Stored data
++++++++++++++++++++
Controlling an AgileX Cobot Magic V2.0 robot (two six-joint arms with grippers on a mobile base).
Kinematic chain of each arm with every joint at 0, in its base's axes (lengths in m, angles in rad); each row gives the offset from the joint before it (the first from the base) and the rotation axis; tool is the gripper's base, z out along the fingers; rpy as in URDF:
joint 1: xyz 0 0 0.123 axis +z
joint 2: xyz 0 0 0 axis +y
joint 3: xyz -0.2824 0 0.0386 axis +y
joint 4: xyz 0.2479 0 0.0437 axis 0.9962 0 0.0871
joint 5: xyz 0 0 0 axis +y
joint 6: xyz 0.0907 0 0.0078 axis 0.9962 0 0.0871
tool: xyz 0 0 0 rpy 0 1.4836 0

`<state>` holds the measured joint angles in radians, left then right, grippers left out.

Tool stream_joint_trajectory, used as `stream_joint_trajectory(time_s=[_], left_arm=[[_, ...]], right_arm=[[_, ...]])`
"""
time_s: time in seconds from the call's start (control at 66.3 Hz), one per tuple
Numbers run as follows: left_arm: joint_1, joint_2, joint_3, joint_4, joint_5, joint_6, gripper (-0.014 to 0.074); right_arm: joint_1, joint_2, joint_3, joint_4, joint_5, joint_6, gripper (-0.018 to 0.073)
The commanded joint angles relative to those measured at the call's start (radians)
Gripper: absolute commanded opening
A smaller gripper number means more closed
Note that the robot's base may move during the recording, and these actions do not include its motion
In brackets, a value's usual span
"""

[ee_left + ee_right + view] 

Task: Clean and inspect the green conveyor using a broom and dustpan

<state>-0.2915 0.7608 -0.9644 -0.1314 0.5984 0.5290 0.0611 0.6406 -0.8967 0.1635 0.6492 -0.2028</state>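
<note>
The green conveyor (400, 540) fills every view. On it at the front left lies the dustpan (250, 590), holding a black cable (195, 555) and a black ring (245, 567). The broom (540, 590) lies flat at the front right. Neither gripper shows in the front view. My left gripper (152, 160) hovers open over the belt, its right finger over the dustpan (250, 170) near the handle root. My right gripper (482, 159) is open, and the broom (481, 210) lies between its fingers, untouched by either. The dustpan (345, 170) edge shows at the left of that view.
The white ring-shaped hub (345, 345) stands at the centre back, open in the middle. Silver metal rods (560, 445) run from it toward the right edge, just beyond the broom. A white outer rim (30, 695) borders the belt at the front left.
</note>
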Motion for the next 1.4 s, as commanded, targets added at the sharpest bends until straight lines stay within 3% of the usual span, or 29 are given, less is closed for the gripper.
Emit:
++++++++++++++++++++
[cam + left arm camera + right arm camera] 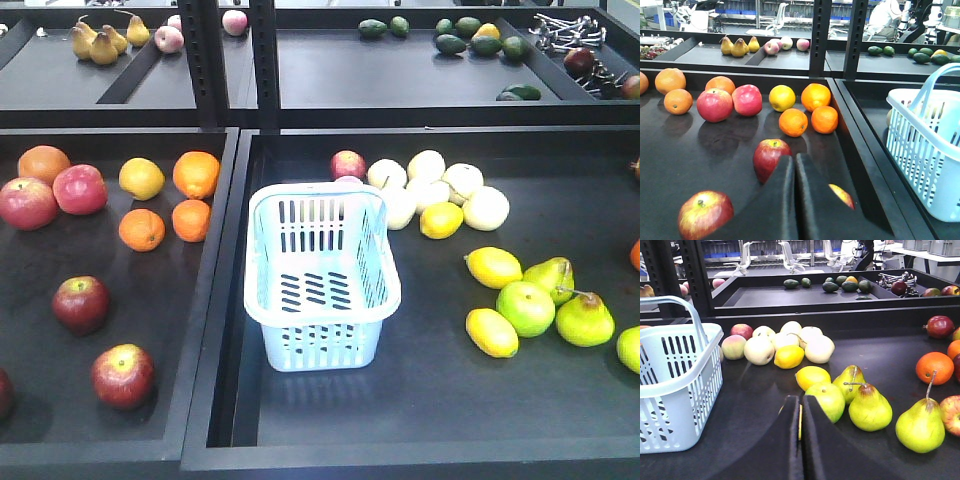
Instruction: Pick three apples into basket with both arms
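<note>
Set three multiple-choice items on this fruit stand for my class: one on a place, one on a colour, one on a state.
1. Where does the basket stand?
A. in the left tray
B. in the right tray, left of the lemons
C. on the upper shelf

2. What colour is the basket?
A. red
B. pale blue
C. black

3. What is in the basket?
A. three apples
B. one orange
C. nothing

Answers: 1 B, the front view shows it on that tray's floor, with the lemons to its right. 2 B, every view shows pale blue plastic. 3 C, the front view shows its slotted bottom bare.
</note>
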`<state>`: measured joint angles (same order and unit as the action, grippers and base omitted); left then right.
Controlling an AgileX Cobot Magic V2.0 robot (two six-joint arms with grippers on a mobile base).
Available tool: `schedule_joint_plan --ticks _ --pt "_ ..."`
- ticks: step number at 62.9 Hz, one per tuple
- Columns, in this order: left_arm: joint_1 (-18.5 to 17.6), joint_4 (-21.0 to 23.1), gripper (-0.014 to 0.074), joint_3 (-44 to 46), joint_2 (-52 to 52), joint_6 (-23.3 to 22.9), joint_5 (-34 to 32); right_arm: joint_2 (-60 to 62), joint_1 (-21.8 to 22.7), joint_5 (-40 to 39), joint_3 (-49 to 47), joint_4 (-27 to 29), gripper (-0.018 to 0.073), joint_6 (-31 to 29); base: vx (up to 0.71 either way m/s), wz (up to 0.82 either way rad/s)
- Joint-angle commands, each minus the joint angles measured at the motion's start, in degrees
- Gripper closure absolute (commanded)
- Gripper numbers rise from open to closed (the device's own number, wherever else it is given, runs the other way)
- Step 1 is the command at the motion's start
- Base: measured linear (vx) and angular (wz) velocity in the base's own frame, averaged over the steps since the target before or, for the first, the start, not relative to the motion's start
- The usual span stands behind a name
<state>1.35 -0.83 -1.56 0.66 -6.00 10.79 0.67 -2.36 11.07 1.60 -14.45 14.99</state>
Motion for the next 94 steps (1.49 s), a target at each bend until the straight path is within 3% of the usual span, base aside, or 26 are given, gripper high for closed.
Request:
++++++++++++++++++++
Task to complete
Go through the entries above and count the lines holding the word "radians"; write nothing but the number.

Written response
2